Buckling under the weight of trolls, boycott calls, and the mere seconds of airtime, the festival ads lack lustre, finesse, and fun.
Surf Excel and Bharat Matrimony have nothing in common. Almost nothing. One is a detergent brand, and the other is a matrimony app. They are as different as chalk and cheese except that both have seen extremists attack their festival ads.
The detergent brand saw its 2019 Holi ad trolled for showing a Hindu girl and a Muslim boy, and their friendship. #BoycottSurfExcel was the sweet shared online amongst the reactors. This year, Bharat Matrimony’s Holi ad created a furore for showing the violence women face during this festival by men.
Such incidents have become normalised during Indian festivals in the past few years. If a festival ad is not attacked or trolled or its makers called out and asked to be boycotted, then the surprise and shock effect comes into the picture.
What, however, stood out this year, is the near lack of Ramzan ads. We (afaqs!) struggled to find ads around this festival. If advertising is society’s thoughts reflected, it is quite a disappointing reflection.
Adding to the missing Ramazan ads is the lack of layers or finesse of festival ads regardless of religion. Forget causevertising, most ads are so generic, they often fail to hold the attention of a viewer for even 15 seconds.
“Brands, in the last two years, have stuck close to the festival spirit and have not added any layers to their ads because of the pushback they have received from customers and social media,” explains brand strategist Ambi Parameswaran.
He, however, does not believe festival advertising has gone away, only the “big campaigns have been reduced into shorter ones.”
“I don't think festivals are a time to make a statement, they are a time to celebrate,” states Rahul Mathew, chief creative officer, DDB Mudra Group. He says a brand should think about why it is advertising at any time before doing it.
The CCO cites his agency’s client McDonald’s as an example. Take the food brand and Ramzan and put them together, it makes sense.
What he says can go ahead and make the problem is when a brand tries to participate in the moment and not the emotion. “It's about the sensitivity with which you do it. How do you portray the community, what do you show...”
Advertising in the age of seconds
A good story is chewed, slowly and then digested. Viewers today, courtesy of the 10 to 20 seconds time frame on TV made famous by the Indian Premier League, gulp down ads like a man coming across a pool of water after wandering for hours in the desert.
It is evident in the multitude of festival advertisements which do not focus on the story or fail at it miserably, and instead jump straight to the Call to Action (CTA). “Buy Now”, “Download the app now”, “Gift this today”, or “special festival offer” … One gets the gist.
We mention television because, during festivals when families get together or just chill and have tea, the television tends to stay on. Passive viewing? Maybe, but it is better than no viewers at all.
“Very few brands today are doing storytelling… you can tell a story when you have duration. Or you can laugh at a joke when it's 20 seconds,” says Anupama Ramaswamy, chief creative officer, Havas Worldwide India, explaining the challenges one faces from a creative point of view when it comes to writing ads for festivals.
Brands, Ramaswamy says, are cautious today because of the unnecessary trolling many have faced, they feel it is better to give an offer instead of a story with a point of view.
It is not the 20 seconds but what you wish to say, for DDB Mudra’s Mathew which is the problem. “It takes time and effort to cull down information. It is easy to say a lot. It is tougher to say what matters. Before a 20-seconder, brands should have a conversation on what are we willing not to say because then you'll be able to say it beautifully.”
A whole new way?
One should not consider television as the primary or priority medium while others are relegated to minor positions in a media plan, it is passe, says Kunj Shah, former head of India creative, Amazon.

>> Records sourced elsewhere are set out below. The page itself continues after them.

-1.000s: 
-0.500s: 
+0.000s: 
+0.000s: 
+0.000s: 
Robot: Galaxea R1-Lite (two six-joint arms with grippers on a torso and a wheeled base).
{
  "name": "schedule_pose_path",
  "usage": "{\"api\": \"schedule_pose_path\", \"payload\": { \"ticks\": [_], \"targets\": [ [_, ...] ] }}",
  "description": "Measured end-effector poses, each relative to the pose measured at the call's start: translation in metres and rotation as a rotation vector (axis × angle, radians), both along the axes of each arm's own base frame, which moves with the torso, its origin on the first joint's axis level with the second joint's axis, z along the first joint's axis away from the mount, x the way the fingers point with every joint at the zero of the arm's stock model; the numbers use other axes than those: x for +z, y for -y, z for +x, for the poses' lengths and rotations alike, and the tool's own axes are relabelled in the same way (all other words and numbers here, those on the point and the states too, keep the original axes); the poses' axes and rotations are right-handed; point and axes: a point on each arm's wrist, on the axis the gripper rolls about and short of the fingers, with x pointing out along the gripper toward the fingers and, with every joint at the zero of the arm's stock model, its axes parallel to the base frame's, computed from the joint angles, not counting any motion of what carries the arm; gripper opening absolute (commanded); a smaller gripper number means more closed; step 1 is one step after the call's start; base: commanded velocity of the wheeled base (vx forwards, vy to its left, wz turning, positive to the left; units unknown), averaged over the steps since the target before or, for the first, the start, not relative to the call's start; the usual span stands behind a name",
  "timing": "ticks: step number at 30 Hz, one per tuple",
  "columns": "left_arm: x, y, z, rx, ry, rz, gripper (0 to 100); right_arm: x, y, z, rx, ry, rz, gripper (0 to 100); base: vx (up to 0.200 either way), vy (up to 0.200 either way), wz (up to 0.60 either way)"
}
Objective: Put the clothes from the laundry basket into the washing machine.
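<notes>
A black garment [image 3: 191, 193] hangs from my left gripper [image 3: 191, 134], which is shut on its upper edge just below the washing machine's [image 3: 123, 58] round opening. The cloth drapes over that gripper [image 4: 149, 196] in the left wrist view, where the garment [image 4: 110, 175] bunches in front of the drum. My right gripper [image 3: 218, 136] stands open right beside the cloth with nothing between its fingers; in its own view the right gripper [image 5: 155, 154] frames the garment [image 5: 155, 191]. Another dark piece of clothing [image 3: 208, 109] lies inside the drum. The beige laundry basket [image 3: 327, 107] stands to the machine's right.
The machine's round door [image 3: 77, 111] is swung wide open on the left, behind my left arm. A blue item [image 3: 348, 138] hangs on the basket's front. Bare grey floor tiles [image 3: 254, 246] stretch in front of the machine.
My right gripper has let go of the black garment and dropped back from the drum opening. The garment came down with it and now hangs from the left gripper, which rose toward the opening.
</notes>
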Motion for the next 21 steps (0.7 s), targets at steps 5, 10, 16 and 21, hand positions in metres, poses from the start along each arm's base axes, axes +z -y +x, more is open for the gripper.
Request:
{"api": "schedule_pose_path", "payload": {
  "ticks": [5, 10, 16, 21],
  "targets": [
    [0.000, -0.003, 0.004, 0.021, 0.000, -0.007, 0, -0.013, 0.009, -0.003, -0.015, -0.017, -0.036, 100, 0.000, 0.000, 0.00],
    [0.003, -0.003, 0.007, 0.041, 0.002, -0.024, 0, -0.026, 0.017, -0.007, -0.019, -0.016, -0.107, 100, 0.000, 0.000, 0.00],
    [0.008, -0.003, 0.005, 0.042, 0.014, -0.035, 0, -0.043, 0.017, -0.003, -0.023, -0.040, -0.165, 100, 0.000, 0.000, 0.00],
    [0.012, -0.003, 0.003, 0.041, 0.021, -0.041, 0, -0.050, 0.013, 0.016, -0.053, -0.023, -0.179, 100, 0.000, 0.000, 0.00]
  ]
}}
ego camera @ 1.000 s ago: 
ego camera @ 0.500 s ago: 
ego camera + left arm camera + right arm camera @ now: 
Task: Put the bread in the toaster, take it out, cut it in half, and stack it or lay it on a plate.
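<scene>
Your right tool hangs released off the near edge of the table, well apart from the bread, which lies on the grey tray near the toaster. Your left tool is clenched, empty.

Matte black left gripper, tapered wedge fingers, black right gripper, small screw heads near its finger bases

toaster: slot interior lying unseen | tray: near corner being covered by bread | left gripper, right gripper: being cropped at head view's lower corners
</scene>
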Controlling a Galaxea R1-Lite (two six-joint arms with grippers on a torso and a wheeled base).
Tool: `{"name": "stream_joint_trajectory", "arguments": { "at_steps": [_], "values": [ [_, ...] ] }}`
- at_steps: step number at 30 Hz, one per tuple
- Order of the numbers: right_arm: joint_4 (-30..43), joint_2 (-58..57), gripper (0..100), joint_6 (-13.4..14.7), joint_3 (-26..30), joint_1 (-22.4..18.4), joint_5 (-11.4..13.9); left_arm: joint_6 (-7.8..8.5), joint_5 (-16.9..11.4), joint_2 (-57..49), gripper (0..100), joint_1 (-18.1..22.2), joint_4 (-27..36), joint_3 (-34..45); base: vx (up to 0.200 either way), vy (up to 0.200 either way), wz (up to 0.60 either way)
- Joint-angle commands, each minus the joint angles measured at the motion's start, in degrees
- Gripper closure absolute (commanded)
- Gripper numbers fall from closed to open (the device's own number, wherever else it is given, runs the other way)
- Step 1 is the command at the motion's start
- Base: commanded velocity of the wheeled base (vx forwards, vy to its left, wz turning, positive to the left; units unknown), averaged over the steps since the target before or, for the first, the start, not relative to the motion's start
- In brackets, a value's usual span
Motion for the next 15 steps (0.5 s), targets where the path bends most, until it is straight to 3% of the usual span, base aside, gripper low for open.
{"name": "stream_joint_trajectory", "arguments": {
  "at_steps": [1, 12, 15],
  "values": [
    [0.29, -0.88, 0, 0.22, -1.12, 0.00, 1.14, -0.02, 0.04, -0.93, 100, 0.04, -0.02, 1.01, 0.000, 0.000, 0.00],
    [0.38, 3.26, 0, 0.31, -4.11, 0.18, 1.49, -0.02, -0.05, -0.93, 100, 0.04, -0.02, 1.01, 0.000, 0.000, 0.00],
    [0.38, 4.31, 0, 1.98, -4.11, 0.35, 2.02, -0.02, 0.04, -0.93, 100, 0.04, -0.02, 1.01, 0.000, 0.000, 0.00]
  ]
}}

“We need to continue to reinvent the storytelling on TV,” she remarks and says good content will organically become social content. “Whether you see it on TV or banners becoming gifs shared on social networks, WhatsApp, etc.”
“Why can't I reintroduce the approach? Maybe the 10-15 seconds on TV can lead you somewhere else. One has to be clever the piece the story across all media and that is where creativity will come into the picture. Not just in the narrative but in the use of media.,” she asks.
The new codes
Unwritten, unspoken, and understood; the codes of what works and what does not in advertising change after a while. For instance, ‘run like a girl’ passed as an acceptable mocking a decade or two ago. Today it only exposes your immaturity.
Festival advertising too has seen this change. Causeverting during festivals, for example, when done right, works wonders. Although the strike rate is often low on this one, it is buckling from the online reactionary troll farms after every festival.
“… do not hurt sentiments because as of today, sentiments are fragile,” says Ramaswamy, explaining what she keeps in mind these days before brainstorming on a festival ad.
It is then not surprising to see brands take on a conservative avatar, which Shah feels is common be it today or 20 years; “the belly of the market will always be in status quo.”
The ones who will stand out, in her opinion, are those who were, are, and will remain bold. They will stand out and become beacons… “Brands will ask “why can’t we make such ads” to agencies.”